• Task item:
Find the string "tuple" in the entries and copy each line that has it.

• Dataset excerpts:
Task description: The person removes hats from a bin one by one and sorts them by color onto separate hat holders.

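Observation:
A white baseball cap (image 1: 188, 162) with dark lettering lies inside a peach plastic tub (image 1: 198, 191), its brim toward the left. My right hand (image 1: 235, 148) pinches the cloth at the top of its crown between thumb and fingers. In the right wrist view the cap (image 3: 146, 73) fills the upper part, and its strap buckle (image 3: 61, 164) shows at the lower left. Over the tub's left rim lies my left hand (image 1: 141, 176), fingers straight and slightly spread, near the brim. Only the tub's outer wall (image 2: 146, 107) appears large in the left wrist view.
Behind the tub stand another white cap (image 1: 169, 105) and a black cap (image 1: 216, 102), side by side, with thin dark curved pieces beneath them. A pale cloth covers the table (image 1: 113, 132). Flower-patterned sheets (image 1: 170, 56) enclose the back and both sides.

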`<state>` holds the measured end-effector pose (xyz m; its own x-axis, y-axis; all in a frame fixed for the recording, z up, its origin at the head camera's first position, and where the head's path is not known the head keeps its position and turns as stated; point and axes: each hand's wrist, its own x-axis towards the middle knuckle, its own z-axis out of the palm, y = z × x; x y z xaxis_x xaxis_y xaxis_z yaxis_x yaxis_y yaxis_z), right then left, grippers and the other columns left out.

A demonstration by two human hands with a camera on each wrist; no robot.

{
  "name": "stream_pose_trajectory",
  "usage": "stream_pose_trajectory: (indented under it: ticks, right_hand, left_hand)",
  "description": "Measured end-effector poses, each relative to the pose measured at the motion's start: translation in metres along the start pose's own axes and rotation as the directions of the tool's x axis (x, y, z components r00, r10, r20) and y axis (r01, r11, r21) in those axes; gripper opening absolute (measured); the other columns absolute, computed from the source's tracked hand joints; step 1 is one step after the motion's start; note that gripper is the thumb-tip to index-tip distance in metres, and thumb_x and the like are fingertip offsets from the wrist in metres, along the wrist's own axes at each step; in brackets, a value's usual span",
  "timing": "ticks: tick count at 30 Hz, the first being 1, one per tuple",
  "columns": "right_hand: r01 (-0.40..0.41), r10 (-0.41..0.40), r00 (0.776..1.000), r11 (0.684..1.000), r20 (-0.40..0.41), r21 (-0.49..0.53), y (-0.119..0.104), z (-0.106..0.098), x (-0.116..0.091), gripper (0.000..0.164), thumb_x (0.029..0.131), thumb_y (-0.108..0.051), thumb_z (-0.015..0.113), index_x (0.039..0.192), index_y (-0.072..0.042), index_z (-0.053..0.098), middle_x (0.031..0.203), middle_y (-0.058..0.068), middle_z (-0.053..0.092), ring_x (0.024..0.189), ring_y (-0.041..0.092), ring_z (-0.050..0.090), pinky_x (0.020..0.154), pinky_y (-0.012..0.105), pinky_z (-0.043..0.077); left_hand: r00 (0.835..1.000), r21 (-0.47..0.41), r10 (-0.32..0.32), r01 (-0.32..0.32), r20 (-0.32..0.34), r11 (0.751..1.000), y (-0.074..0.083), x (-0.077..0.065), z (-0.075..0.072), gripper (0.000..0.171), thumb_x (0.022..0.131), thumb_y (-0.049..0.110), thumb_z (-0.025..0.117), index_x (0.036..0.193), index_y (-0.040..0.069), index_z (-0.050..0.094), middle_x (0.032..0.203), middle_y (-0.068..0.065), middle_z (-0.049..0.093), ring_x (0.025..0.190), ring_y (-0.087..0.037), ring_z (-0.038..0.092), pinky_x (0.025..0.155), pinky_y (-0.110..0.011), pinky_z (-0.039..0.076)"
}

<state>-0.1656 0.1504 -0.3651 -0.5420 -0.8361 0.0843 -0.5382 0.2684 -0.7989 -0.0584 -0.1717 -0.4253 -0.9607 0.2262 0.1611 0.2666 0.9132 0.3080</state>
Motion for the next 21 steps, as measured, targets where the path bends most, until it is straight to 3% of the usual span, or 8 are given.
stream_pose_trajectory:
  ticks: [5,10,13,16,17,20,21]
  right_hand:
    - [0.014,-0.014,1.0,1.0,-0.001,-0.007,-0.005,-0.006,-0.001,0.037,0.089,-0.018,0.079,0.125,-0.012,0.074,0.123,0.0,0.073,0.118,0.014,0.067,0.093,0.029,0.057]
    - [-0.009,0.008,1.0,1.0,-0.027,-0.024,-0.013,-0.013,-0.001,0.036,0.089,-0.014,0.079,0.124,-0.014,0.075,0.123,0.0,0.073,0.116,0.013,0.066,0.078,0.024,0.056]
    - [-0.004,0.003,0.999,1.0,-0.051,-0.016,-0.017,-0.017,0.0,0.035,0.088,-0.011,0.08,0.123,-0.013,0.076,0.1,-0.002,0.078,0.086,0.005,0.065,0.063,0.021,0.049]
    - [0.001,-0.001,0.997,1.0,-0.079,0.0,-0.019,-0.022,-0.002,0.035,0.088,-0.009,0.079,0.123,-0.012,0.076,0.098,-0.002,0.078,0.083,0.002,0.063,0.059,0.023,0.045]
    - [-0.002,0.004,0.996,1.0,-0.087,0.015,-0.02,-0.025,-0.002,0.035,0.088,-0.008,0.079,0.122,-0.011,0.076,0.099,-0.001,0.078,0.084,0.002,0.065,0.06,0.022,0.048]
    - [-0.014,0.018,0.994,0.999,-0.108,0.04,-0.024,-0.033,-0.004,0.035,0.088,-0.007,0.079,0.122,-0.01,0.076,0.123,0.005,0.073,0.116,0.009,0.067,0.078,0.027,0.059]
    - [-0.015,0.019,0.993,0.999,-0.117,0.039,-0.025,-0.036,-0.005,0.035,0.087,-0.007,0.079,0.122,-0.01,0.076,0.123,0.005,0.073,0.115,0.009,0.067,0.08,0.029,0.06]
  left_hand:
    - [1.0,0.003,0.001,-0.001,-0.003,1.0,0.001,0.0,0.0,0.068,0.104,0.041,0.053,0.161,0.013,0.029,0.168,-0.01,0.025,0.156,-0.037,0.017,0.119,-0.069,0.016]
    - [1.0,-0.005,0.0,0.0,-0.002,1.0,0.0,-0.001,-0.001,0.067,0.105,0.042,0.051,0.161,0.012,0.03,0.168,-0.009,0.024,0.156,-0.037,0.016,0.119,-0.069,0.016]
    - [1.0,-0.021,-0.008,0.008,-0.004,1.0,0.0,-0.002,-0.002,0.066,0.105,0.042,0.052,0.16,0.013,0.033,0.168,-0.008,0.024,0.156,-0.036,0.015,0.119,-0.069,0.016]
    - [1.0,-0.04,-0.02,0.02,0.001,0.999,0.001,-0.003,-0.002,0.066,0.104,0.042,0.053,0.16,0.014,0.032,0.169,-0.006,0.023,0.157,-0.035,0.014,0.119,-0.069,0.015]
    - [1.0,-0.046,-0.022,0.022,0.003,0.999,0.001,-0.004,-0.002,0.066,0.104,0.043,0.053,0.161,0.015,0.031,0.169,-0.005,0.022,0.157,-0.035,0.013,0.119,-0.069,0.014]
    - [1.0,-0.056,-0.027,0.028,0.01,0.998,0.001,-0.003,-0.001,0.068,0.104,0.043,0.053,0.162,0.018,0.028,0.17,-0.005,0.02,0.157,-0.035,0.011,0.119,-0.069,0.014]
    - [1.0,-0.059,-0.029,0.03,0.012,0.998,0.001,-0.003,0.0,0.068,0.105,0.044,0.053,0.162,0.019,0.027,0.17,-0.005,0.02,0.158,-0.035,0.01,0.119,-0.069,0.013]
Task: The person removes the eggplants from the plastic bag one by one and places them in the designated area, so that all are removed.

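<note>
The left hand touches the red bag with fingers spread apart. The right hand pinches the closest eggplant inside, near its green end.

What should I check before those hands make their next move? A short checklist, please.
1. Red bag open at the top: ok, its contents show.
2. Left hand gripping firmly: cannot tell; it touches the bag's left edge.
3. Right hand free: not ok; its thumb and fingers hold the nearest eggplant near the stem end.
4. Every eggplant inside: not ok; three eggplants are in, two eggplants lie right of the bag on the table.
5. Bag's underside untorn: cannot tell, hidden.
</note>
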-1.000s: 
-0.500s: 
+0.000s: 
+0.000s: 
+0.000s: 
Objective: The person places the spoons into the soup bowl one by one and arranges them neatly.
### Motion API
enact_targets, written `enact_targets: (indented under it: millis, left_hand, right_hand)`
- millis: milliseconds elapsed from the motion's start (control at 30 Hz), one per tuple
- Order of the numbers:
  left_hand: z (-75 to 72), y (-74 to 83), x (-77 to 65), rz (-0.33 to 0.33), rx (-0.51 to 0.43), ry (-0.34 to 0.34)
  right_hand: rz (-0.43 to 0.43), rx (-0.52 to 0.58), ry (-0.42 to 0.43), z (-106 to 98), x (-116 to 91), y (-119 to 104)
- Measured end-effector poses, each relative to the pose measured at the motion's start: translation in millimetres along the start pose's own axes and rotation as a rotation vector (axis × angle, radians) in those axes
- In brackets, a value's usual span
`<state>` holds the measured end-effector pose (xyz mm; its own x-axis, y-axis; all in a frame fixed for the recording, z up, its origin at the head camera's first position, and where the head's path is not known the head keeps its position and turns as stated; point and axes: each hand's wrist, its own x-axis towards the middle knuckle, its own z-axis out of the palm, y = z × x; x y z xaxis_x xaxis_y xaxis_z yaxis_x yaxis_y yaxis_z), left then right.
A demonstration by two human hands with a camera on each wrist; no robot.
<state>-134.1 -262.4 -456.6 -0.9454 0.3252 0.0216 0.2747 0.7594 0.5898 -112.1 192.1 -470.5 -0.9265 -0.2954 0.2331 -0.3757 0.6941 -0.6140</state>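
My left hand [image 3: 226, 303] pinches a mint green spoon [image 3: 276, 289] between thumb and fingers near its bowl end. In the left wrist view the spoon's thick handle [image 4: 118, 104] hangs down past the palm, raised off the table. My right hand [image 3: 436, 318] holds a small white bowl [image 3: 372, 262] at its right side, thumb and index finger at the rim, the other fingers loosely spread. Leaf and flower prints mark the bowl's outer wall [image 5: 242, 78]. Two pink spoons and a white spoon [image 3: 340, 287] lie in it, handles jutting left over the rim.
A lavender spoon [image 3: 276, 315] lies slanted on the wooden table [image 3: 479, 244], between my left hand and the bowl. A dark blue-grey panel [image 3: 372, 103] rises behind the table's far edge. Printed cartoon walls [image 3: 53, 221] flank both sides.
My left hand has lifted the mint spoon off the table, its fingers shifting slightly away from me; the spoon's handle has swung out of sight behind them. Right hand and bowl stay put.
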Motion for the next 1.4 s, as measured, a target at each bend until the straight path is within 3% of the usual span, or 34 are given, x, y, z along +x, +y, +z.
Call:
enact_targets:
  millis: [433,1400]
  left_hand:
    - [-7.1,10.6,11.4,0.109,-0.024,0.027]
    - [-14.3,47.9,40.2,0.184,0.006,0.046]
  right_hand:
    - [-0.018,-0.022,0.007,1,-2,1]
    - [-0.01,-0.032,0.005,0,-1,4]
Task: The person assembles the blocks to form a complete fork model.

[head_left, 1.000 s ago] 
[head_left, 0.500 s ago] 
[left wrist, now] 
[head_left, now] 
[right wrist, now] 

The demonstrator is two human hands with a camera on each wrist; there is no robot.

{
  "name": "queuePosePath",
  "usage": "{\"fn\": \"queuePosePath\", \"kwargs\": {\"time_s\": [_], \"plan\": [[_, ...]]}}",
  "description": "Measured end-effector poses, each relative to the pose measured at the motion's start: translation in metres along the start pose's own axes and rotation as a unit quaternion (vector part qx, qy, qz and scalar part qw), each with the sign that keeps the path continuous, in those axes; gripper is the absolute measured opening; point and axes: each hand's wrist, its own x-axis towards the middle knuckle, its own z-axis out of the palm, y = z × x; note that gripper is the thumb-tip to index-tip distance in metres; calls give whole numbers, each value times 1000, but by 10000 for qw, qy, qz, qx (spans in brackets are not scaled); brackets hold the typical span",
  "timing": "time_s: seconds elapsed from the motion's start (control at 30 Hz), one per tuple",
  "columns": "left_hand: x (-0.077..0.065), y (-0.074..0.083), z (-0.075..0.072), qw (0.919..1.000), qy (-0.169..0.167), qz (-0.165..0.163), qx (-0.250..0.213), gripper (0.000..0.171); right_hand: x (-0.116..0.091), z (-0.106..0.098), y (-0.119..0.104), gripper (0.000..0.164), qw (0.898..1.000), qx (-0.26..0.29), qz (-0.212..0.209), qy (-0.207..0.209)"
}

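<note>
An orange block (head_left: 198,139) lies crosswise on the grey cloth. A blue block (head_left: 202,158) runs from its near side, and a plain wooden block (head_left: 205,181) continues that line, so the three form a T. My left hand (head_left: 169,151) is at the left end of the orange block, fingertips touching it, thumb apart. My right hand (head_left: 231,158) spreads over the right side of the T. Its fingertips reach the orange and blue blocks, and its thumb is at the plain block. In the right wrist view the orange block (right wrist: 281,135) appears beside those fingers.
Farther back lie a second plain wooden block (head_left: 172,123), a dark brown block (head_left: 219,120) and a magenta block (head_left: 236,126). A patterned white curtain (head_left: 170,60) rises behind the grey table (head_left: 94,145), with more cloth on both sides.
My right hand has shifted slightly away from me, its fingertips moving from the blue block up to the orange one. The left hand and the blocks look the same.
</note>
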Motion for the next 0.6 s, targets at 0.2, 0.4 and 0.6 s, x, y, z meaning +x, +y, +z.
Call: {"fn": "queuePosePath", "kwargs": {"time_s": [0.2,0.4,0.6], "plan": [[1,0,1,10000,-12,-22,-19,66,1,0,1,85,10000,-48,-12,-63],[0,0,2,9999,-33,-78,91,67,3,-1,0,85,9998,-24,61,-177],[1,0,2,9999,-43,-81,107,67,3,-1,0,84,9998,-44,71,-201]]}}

• Solved exercise:
  "timing": "ticks: tick count at 30 Hz, the first being 1, one per tuple",
- millis: milliseconds elapsed from the motion's start (control at 30 Hz), one per tuple
  "timing": "time_s: seconds elapsed from the motion's start (control at 30 Hz), one per tuple",

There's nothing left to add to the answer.